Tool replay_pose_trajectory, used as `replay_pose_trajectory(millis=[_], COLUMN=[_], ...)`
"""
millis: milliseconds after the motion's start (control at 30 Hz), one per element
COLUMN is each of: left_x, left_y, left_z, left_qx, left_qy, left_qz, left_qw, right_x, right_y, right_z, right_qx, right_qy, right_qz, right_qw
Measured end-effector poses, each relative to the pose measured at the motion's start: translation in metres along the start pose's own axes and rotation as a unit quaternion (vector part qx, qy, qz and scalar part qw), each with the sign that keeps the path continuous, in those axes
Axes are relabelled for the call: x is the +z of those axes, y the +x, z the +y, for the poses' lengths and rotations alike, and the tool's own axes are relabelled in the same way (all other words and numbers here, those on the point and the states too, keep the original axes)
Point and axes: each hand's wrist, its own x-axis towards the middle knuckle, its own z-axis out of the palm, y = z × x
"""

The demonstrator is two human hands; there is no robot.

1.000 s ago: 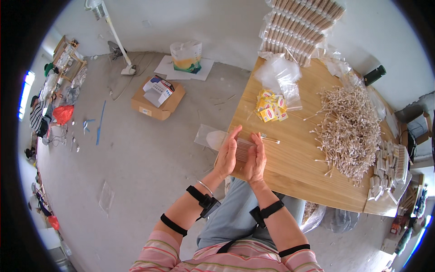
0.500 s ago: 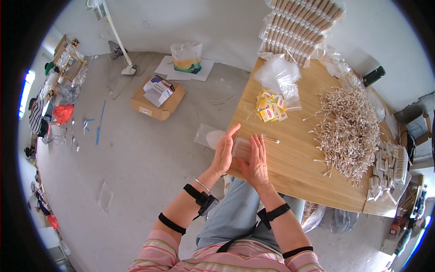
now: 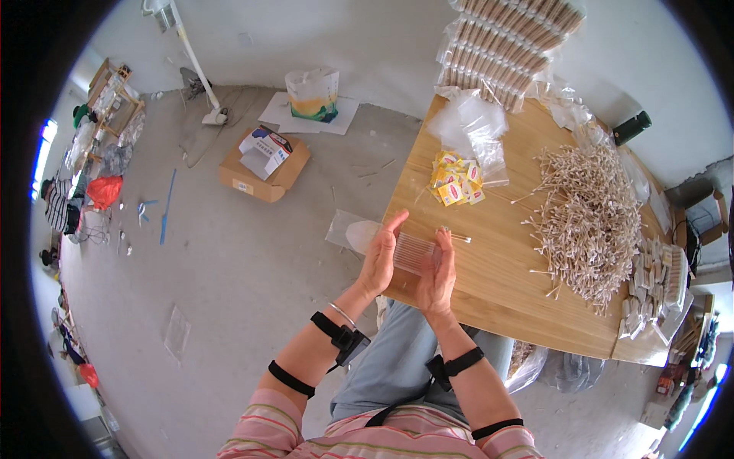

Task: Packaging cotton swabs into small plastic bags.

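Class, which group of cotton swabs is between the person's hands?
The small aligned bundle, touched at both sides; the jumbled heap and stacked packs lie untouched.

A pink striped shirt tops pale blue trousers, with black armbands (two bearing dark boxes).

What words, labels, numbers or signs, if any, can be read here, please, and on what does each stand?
None reads clearly enough to quote.
Square yellow-and-white packets with red marks: too small.
White sheet with dark print on the brown cardboard box: too small.
White rectangular label on that box: too small.
Pale row of thin swabs between the left hand and right hand: no lettering visible.
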Motion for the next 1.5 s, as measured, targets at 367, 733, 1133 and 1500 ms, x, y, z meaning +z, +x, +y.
replay_pose_trajectory(millis=[367,733,1133,1500], left_x=[0.0,0.001,0.003,0.0], left_y=[-0.001,0.0,0.0,0.0], left_z=[-0.002,-0.001,0.001,0.007], left_qx=[-0.024,-0.047,-0.013,-0.063], left_qy=[0.005,-0.022,0.062,0.01], left_qz=[0.009,-0.007,0.024,-0.021], left_qw=[1.0,0.999,0.998,0.998], right_x=[0.011,0.002,0.013,0.018], right_y=[0.006,-0.01,-0.014,-0.01], right_z=[-0.008,-0.023,-0.018,-0.024], right_qx=[0.067,-0.015,-0.027,0.006], right_qy=[0.055,-0.391,-0.396,-0.384], right_qz=[0.021,-0.185,-0.177,-0.145], right_qw=[0.996,0.902,0.9,0.912])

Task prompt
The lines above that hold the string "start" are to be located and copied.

Reply to the exercise
millis: milliseconds after the motion's start (control at 30 Hz), one per element
Measured end-effector poses, each relative to the pose measured at the motion's start: translation in metres along the start pose's own axes and rotation as a unit quaternion (vector part qx, qy, qz and scalar part qw), each with the sign that keeps the path continuous, in those axes

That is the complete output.